[Exercise directions]
The records beneath should be printed exactly, and the pictures are to be left out.

==== Exercise material ====

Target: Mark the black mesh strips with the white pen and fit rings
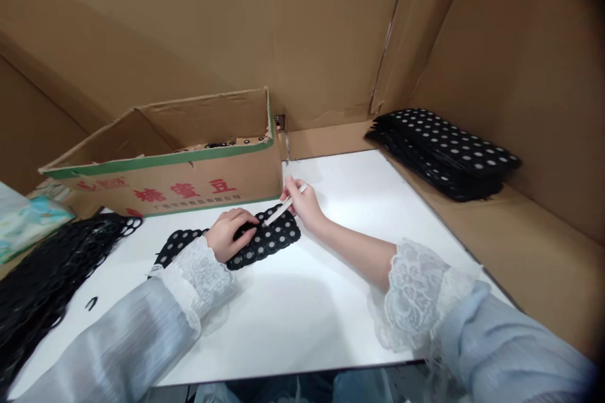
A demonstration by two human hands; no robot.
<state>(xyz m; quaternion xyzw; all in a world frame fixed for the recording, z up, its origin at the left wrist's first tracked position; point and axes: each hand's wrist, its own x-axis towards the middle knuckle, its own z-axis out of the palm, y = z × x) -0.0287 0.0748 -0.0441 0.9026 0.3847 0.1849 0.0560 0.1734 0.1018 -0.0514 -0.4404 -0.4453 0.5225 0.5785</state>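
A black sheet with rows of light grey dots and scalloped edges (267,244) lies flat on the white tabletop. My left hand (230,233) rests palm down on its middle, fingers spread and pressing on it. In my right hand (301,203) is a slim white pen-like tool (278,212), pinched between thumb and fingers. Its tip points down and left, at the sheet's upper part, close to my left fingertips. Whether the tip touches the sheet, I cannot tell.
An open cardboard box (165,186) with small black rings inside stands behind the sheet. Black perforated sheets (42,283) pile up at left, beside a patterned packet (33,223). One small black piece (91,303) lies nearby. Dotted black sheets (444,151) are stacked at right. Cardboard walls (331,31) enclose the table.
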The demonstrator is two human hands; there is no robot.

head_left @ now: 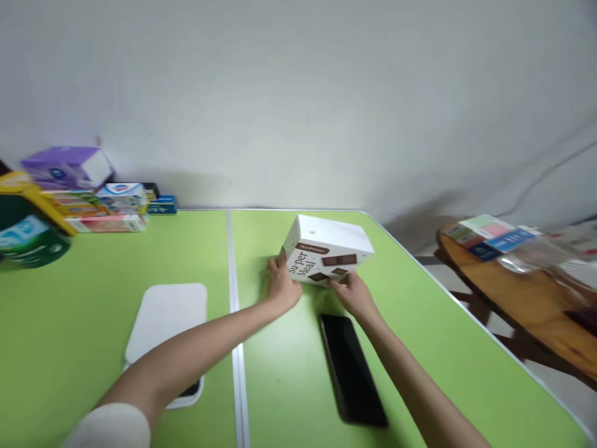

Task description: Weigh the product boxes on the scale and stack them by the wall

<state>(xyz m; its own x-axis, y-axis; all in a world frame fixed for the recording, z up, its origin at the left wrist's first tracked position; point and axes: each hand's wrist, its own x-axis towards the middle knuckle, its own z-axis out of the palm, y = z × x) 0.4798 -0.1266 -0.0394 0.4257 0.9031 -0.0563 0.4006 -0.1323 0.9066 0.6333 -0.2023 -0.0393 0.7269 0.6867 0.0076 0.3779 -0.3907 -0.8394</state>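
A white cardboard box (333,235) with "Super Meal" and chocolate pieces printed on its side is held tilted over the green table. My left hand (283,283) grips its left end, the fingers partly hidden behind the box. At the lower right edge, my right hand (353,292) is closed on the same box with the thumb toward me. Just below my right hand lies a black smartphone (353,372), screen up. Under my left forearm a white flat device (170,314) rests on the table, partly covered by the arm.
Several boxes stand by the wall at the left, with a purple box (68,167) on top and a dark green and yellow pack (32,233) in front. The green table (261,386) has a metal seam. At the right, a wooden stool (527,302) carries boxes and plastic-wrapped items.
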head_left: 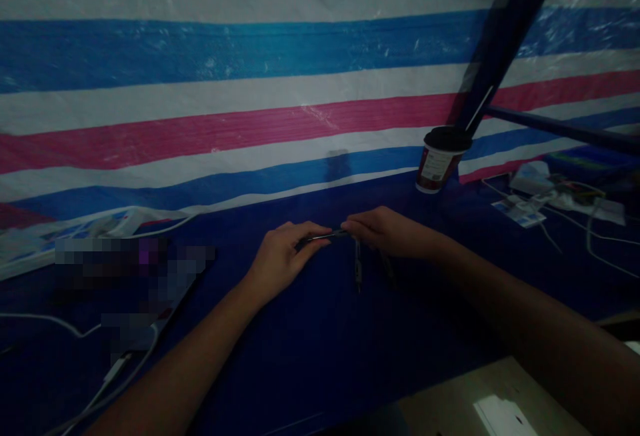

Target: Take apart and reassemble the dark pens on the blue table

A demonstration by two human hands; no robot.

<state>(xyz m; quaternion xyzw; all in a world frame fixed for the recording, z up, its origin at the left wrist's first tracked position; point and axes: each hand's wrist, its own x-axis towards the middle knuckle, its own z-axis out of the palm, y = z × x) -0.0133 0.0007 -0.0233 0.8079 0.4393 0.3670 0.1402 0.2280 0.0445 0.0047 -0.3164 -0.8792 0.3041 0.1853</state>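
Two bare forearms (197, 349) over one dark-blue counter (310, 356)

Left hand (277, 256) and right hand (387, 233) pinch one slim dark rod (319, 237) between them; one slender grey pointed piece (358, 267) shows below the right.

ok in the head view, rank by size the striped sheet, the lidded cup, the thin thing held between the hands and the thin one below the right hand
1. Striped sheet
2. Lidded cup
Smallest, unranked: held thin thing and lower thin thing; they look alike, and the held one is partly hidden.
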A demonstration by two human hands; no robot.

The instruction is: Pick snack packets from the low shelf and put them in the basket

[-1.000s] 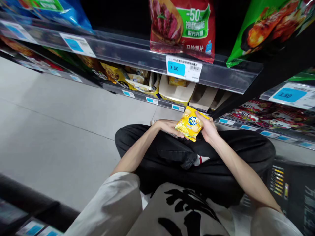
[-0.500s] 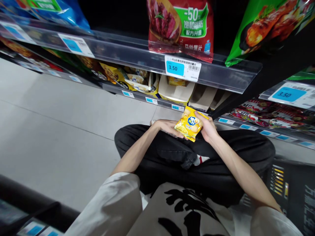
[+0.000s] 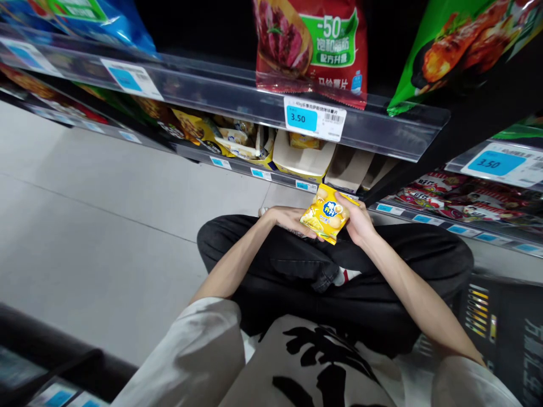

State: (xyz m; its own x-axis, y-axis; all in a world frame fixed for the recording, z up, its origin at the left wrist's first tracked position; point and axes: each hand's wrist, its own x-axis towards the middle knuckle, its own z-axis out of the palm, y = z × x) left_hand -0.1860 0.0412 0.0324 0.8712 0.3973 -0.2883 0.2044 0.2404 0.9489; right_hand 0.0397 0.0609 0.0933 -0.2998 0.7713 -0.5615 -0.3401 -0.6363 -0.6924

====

[Final answer]
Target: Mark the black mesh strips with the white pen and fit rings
A demonstration by two human hands; no robot.
<state>(xyz m; quaternion xyzw; all in a world frame fixed for the recording, z up, its origin at the left wrist's first tracked position; point and axes: each hand's wrist, its own x-axis towards the middle knuckle, its own z-axis out of the palm, y = z × x) -0.0287 0.0748 -0.0441 0.9026 0.3847 0.1849 0.0560 0.1734 0.1018 -0.0514 -0.4404 -0.4453 0.5225 0.5785</state>
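A black sheet with rows of light grey dots and scalloped edges (267,244) lies flat on the white tabletop. My left hand (230,233) rests palm down on its middle, fingers spread and pressing on it. In my right hand (301,203) is a slim white pen-like tool (278,212), pinched between thumb and fingers. Its tip points down and left, at the sheet's upper part, close to my left fingertips. Whether the tip touches the sheet, I cannot tell.
An open cardboard box (165,186) with small black rings inside stands behind the sheet. Black perforated sheets (42,283) pile up at left, beside a patterned packet (33,223). One small black piece (91,303) lies nearby. Dotted black sheets (444,151) are stacked at right. Cardboard walls (331,31) enclose the table.
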The demonstrator is two human hands; there is no robot.

head_left @ now: 

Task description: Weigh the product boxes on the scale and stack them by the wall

<state>(xyz m; its own x-axis, y-axis; all in a world frame fixed for the recording, z up, its origin at the left wrist's first tracked position; point and axes: each hand's wrist, its own x-axis towards the middle knuckle, its own z-axis out of the palm, y = z × x) 0.4798 -0.1266 -0.0394 0.4257 0.9031 -0.0563 0.4006 -0.1323 0.9066 0.6333 -0.2023 -0.0393 0.7269 0.6867 0.0076 0.3779 -0.3907 -0.8394</state>
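A white cardboard box (333,235) with "Super Meal" and chocolate pieces printed on its side is held tilted over the green table. My left hand (283,283) grips its left end, the fingers partly hidden behind the box. At the lower right edge, my right hand (353,292) is closed on the same box with the thumb toward me. Just below my right hand lies a black smartphone (353,372), screen up. Under my left forearm a white flat device (170,314) rests on the table, partly covered by the arm.
Several boxes stand by the wall at the left, with a purple box (68,167) on top and a dark green and yellow pack (32,233) in front. The green table (261,386) has a metal seam. At the right, a wooden stool (527,302) carries boxes and plastic-wrapped items.
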head_left: 

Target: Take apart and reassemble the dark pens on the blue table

A demonstration by two human hands; no robot.

<state>(xyz m; quaternion xyzw; all in a world frame fixed for the recording, z up, its origin at the left wrist's first tracked position; point and axes: each hand's wrist, its own x-axis towards the middle knuckle, its own z-axis out of the palm, y = z × x) -0.0133 0.0007 -0.0233 0.8079 0.4393 0.3670 0.1402 0.2280 0.0445 0.0047 -0.3164 -0.8792 0.3041 0.1853</state>
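Two bare forearms (197, 349) over one dark-blue counter (310, 356)

Left hand (277, 256) and right hand (387, 233) pinch one slim dark rod (319, 237) between them; one slender grey pointed piece (358, 267) shows below the right.

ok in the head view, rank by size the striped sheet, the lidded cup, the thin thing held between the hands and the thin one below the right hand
1. Striped sheet
2. Lidded cup
Smallest, unranked: held thin thing and lower thin thing; they look alike, and the held one is partly hidden.
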A demonstration by two human hands; no robot.

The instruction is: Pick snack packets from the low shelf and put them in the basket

[-1.000s] 
[-0.500s] 
[+0.000s] 

State: (xyz m; its own x-axis, y-axis; all in a world frame fixed for the recording, z up, its origin at the left wrist's first tracked position; point and axes: each hand's wrist, its own x-axis towards the middle knuckle, its own z-axis out of the palm, y = z × x) left_hand -0.1860 0.0412 0.0324 0.8712 0.3973 -0.2883 0.2044 0.2404 0.9489; right_hand 0.0397 0.0609 0.0933 -0.2998 0.7713 -0.5615 -0.3401 -0.6363 -0.6924

Nothing else goes in the answer.